The required output is the lines below from the line containing "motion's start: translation" to the line containing "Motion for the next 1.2", inclusive, retyped exactly. No other lines belong in it.

[INFORMATION SHOWN — start]

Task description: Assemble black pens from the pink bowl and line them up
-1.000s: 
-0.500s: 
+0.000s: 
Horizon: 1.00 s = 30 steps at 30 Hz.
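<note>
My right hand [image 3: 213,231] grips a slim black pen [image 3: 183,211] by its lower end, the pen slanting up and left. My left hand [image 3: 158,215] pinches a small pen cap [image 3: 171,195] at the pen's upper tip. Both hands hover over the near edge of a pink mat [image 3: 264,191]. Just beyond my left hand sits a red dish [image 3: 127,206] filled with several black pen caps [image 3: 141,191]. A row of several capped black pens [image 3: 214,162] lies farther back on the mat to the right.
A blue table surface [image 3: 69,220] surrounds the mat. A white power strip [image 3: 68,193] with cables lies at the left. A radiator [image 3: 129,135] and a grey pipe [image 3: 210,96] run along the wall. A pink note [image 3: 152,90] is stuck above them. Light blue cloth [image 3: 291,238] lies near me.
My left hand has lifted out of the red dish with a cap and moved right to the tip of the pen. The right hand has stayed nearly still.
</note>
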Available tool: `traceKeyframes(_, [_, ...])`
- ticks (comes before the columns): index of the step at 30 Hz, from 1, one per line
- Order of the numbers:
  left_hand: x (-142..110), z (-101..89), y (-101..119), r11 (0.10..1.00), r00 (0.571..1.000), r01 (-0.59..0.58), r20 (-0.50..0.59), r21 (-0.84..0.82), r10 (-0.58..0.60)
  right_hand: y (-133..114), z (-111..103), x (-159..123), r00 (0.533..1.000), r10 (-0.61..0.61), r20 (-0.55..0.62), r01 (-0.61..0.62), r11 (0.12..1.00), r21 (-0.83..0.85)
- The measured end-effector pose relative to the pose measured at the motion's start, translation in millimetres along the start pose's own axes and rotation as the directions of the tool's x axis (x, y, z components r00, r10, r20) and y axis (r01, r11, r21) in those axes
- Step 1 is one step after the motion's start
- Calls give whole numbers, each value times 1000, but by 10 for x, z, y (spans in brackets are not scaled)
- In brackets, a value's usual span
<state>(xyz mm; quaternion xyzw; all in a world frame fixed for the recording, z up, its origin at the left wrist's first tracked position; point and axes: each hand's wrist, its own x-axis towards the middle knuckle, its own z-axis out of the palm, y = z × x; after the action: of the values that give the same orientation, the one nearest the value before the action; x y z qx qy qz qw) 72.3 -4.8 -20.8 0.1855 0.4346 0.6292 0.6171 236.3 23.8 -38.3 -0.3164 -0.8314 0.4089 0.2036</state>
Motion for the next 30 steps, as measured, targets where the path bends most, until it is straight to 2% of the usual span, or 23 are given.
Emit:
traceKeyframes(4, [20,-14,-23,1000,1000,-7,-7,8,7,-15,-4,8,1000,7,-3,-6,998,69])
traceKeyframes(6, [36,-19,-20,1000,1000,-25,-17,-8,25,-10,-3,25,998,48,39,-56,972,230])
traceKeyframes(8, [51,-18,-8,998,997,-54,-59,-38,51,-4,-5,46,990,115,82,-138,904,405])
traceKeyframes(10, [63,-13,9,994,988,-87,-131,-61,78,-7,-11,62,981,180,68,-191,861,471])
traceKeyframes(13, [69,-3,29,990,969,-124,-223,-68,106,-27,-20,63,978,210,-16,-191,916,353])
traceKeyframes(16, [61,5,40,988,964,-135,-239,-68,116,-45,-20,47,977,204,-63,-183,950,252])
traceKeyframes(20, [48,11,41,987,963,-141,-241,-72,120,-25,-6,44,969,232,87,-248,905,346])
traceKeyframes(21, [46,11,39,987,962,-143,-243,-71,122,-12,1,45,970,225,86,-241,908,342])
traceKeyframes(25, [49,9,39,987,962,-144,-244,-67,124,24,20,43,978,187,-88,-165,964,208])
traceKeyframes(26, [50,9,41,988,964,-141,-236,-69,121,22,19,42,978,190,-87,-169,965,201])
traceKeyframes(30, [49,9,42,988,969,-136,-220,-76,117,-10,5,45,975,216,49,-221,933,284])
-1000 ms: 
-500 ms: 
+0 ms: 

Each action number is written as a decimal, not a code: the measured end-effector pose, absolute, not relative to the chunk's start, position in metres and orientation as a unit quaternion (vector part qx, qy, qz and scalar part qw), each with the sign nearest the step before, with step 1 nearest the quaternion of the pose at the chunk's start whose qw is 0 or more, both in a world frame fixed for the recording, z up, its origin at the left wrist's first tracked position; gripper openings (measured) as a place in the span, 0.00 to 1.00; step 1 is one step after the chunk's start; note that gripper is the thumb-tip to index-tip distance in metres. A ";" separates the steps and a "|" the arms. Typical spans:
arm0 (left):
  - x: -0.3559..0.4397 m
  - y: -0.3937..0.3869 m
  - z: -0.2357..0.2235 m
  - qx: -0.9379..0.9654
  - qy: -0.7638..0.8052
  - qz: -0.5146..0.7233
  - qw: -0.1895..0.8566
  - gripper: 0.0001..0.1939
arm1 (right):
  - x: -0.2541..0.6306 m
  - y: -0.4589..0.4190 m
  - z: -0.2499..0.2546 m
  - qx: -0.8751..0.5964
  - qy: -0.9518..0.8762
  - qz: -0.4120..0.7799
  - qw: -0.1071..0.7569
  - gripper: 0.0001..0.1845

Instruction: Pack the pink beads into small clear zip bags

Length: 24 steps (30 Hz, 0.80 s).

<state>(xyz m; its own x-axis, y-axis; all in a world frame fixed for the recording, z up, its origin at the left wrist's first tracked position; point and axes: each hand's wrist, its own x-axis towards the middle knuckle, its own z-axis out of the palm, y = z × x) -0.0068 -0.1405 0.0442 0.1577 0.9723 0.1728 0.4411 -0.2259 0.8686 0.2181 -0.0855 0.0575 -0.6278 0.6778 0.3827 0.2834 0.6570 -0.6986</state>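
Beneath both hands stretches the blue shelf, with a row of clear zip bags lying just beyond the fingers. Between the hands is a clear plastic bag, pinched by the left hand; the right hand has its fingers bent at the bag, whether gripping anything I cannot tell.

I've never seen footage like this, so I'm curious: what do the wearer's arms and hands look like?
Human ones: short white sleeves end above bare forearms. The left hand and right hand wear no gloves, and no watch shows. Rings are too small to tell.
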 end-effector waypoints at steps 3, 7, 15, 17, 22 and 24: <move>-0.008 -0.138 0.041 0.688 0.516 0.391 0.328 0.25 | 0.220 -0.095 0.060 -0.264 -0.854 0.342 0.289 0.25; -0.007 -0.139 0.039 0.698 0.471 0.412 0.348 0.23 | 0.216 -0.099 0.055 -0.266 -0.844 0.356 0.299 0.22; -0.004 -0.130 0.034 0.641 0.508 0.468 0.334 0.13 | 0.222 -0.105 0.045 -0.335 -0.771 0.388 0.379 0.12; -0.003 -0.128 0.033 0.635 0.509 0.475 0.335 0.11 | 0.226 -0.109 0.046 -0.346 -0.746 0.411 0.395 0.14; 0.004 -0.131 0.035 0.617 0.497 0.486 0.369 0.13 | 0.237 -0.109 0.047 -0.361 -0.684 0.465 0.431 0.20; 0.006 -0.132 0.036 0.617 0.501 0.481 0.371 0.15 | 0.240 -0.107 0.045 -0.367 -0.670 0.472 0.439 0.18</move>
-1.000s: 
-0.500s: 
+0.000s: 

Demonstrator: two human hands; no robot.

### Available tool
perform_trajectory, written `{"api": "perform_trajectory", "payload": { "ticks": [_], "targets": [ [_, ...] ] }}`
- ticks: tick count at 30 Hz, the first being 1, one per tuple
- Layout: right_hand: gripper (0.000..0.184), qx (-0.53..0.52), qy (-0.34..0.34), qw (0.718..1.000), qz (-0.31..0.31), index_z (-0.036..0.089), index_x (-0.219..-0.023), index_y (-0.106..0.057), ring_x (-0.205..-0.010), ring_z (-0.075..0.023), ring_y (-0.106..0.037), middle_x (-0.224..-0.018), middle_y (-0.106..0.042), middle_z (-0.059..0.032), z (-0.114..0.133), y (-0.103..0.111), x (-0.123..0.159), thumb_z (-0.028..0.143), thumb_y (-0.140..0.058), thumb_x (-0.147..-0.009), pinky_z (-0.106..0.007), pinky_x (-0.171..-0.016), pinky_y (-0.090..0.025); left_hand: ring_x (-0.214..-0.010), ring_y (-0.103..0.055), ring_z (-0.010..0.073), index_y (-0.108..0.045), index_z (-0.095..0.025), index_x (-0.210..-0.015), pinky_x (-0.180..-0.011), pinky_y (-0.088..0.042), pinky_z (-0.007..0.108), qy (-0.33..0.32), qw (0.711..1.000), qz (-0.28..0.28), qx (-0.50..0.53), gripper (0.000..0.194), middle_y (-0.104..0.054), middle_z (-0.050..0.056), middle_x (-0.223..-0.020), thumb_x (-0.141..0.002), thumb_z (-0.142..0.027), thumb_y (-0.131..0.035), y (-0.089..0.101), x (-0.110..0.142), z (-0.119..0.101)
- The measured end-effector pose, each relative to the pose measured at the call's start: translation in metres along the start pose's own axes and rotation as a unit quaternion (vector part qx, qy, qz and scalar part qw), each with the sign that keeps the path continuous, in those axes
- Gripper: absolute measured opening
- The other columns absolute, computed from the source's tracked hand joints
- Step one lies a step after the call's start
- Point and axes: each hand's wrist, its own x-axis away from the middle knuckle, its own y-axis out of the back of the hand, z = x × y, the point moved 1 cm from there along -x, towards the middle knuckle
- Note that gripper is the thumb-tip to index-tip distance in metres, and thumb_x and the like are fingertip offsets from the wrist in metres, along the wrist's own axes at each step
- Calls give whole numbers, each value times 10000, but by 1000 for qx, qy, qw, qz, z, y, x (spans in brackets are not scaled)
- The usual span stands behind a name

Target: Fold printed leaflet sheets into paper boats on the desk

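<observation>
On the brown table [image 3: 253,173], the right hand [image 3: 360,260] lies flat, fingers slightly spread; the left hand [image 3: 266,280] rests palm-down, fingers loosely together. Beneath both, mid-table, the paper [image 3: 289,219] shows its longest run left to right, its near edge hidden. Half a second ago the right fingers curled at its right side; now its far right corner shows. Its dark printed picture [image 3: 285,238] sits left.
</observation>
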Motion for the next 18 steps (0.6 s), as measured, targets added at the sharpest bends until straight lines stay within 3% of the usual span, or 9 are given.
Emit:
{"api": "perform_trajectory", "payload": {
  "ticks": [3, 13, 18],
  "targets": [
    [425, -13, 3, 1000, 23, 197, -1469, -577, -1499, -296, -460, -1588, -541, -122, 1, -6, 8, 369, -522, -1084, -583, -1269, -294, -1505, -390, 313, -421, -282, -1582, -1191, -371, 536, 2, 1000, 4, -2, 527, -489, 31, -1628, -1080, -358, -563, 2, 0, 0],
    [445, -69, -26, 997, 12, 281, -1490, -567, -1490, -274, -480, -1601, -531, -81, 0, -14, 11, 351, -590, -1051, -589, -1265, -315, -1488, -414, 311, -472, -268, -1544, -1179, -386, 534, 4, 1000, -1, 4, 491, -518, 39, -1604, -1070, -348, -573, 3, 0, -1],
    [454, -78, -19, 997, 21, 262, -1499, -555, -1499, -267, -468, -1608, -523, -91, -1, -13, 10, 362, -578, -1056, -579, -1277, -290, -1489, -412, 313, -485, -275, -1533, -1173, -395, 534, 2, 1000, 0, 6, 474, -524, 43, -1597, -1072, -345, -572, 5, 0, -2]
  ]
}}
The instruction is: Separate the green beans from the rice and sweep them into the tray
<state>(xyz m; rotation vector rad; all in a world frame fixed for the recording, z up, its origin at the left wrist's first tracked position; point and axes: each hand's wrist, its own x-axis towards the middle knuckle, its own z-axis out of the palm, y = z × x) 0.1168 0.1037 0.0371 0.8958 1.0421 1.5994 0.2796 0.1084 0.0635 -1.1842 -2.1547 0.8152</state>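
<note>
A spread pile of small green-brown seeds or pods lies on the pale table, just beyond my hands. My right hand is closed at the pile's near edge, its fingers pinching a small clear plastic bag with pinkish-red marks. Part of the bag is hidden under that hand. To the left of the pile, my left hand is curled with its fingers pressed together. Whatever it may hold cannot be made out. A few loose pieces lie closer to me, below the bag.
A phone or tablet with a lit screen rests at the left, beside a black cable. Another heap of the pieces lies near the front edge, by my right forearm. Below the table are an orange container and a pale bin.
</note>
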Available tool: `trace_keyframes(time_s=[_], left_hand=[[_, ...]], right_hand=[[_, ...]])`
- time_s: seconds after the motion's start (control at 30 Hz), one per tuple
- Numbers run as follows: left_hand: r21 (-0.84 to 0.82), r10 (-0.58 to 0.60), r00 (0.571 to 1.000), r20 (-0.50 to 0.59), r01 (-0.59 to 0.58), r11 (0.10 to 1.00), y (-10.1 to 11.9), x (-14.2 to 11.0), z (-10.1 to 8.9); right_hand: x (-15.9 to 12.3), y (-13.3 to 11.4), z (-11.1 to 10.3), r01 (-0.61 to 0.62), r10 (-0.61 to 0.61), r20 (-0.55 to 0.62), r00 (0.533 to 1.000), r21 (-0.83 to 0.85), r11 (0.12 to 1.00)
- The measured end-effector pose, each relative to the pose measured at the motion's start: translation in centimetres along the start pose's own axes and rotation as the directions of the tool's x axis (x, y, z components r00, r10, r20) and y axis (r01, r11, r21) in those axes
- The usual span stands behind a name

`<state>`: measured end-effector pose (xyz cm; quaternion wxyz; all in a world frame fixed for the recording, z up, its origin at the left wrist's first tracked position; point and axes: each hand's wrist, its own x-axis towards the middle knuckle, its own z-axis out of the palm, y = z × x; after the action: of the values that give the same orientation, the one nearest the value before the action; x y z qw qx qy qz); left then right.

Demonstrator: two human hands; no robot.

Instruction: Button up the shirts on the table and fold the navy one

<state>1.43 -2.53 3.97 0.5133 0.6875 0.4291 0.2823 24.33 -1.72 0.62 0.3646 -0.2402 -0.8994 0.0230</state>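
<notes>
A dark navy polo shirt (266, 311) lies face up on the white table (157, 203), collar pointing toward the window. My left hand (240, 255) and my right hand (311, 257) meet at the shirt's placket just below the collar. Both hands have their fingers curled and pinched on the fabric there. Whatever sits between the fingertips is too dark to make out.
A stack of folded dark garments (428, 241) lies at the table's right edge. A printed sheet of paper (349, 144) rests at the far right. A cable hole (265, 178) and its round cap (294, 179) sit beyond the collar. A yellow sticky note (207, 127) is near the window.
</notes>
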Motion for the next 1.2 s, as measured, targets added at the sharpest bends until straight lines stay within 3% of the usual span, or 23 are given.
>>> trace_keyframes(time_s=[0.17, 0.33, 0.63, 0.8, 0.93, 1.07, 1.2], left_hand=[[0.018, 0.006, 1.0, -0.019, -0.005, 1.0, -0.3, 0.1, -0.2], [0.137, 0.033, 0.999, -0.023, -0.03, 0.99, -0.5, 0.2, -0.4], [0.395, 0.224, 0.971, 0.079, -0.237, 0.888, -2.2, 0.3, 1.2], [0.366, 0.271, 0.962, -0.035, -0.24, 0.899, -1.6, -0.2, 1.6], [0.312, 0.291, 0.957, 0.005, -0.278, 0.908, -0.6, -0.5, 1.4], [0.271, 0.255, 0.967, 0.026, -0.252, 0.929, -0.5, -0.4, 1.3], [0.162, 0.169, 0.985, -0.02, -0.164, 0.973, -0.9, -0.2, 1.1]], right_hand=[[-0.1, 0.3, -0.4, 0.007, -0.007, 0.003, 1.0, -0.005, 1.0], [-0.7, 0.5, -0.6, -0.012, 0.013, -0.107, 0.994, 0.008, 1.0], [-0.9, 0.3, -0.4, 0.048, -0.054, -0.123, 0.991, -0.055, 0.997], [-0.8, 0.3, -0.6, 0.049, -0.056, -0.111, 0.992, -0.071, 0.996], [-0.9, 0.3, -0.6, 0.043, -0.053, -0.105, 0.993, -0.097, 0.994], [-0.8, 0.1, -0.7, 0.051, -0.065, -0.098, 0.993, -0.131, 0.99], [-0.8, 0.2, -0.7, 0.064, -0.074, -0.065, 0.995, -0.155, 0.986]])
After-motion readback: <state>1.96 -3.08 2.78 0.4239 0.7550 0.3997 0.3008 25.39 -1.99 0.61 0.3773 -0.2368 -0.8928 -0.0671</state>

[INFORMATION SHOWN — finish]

◆ **WRITTEN ANSWER**
- The measured end-effector pose, each relative to the pose measured at the motion's start: translation in centimetres along the start pose's own axes and rotation as the directions of the tool's x axis (x, y, z components r00, r10, r20) and y axis (r01, r11, r21) in those axes
- The usual span stands behind a name

`<state>`: measured end-effector pose (xyz cm; quaternion wxyz; all in a world frame fixed for the recording, z up, its origin at the left wrist's first tracked position; point and axes: each hand's wrist, its own x-axis towards the middle knuckle, its own z-axis out of the palm, y = z × x; after the action: of the values that give the same orientation, the one nearest the value before the action; x y z qw qx qy qz); left then right.

Demonstrator: two human hands; no robot.

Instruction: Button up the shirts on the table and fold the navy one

<state>1.43 -2.53 3.97 0.5133 0.6875 0.4291 0.2823 24.33 -1.72 0.62 0.3646 -0.2402 -0.8994 0.0230</state>
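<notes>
A dark navy polo shirt (266, 311) lies face up on the white table (157, 203), collar pointing toward the window. My left hand (240, 255) and my right hand (311, 257) meet at the shirt's placket just below the collar. Both hands have their fingers curled and pinched on the fabric there. Whatever sits between the fingertips is too dark to make out.
A stack of folded dark garments (428, 241) lies at the table's right edge. A printed sheet of paper (349, 144) rests at the far right. A cable hole (265, 178) and its round cap (294, 179) sit beyond the collar. A yellow sticky note (207, 127) is near the window.
</notes>
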Motion for the next 1.2 s, as measured, targets added at the sharpest bends until straight lines stay within 3% of the usual span, or 23 are given.

The exercise requires no more work.